Indian mathematician (1901–1950)

Subbayya Sivasankaranarayana Pillai (5 April 1901 – 31 August 1950) was an Indian mathematician specialising in number theory. His contribution to Waring's problem was described in 1950 by K. S. Chandrasekharan as "almost certainly his best piece of work and one of the very best achievements in Indian Mathematics since Ramanujan".

==Biography==
Subbayya Sivasankaranarayana Pillai was born to parents Subbayya Pillai and Gomati Ammal. His mother died a year after his birth and his father when Pillai was in his last year at school.

Pillai did his intermediate course and B.Sc. Mathematics in the Scott Christian College at Nagercoil and managed to earn a B.A. degree from Maharaja's college, Trivandrum.

In 1927, Pillai was awarded a research fellowship at the University of Madras to work among professors K. Ananda Rau and Ramaswamy S. Vaidyanathaswamy. He was from 1929 to 1941 at Annamalai University where he worked as a lecturer. It was in Annamalai University that he did his major work in Waring's problem. In 1941, he went to the University of Travancore and a year later to the University of Calcutta as a lecturer (where he was at the invitation of Friedrich Wilhelm Levi).

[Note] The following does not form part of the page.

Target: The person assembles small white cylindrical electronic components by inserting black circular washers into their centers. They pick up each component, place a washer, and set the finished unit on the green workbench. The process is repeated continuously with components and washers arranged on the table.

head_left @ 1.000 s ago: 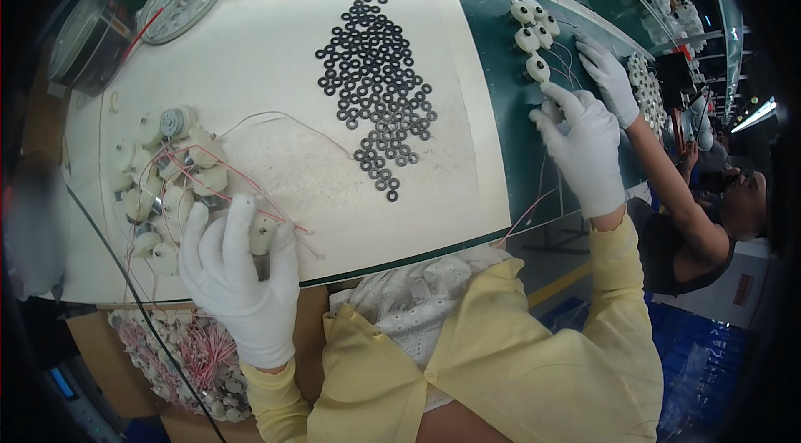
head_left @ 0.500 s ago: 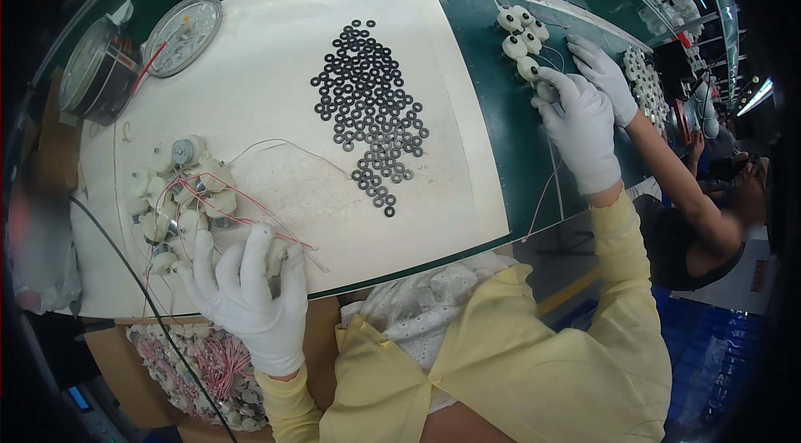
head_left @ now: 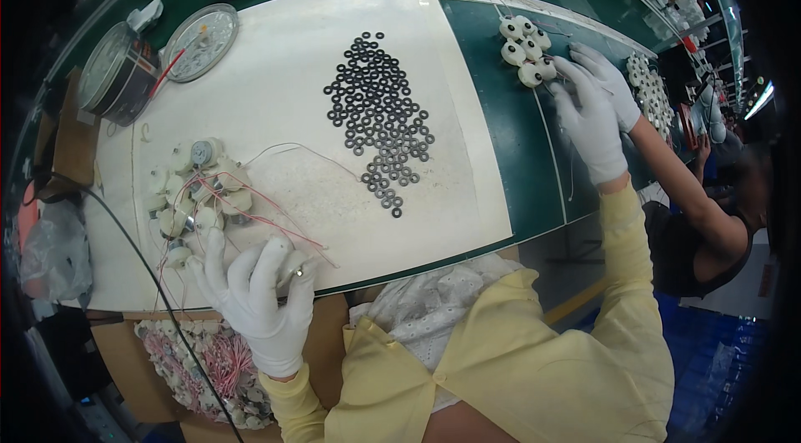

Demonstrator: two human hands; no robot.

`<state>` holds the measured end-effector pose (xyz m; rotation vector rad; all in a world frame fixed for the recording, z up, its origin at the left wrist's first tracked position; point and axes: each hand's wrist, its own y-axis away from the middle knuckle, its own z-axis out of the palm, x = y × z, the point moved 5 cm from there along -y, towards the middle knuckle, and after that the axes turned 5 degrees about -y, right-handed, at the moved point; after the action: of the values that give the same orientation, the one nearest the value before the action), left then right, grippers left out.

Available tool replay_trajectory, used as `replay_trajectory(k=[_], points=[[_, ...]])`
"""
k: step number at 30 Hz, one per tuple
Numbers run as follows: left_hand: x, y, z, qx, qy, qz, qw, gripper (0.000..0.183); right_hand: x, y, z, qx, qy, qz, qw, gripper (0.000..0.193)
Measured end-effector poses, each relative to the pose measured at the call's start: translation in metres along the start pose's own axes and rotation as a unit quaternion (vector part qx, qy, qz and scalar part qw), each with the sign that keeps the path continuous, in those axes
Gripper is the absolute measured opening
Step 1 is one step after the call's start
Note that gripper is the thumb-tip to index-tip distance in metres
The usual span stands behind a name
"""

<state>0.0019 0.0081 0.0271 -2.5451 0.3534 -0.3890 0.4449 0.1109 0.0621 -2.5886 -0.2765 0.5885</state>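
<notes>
My gloved left hand (head_left: 260,309) is at the table's near edge, thumb and fingers closed round a small motor (head_left: 294,266) with a pale cap. Beside its fingertips lies a pile of similar white-capped motors (head_left: 202,184) with thin red wires. On the green surface to the right, my gloved right hand (head_left: 588,122) has its thumb and forefinger apart, just beside a cluster of white-capped motors (head_left: 514,52). Black rings sit on the caps of this cluster. Many loose black rings (head_left: 375,101) are spread on the white sheet between my hands.
A co-worker's gloved hand (head_left: 613,86) reaches in beside my right hand. A round clear lid (head_left: 202,42) and a tub (head_left: 117,80) stand at the far left. Below the table's edge, a cardboard box (head_left: 125,364) holds wired motors. A black cable (head_left: 125,239) crosses the left side.
My right hand's fingers have parted from the motor they held, which now rests against the cluster. My left hand keeps its motor, now turned a little. The whole view has shifted slightly.
</notes>
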Motion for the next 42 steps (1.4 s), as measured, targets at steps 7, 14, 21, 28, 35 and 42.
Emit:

For his achievements he was invited in August 1950, for a year to visit the Institute for Advanced Study, Princeton, United States. He was also invited to participate in the International Congress of Mathematicians at Harvard University as a delegate of the Madras University but he died during the crash of TWA Flight 903 in Egypt on the way to the conference.

==Contributions==
He proved the Waring's problem for $k\ge 6$ in 1935 under the further condition of $(3^k + 1)/(2^k - 1)\le [1.5^k] + 1$ ahead of Leonard Eugene Dickson who around the same time proved it for $k\ge 7.$

He showed that $g(k) = 2^k + l - 2$ where $l$ is the largest natural number $\le (3/2)^k$ and hence computed the precise value of $g(6) = 73$.

The Pillai sequence 1, 4, 27, 1354, ..., is a quickly growing integer sequence in which each term is the sum of the previous term and a prime number whose following prime gap is larger than the previous term. It was studied by Pillai in connection with representing numbers as sums of prime numbers.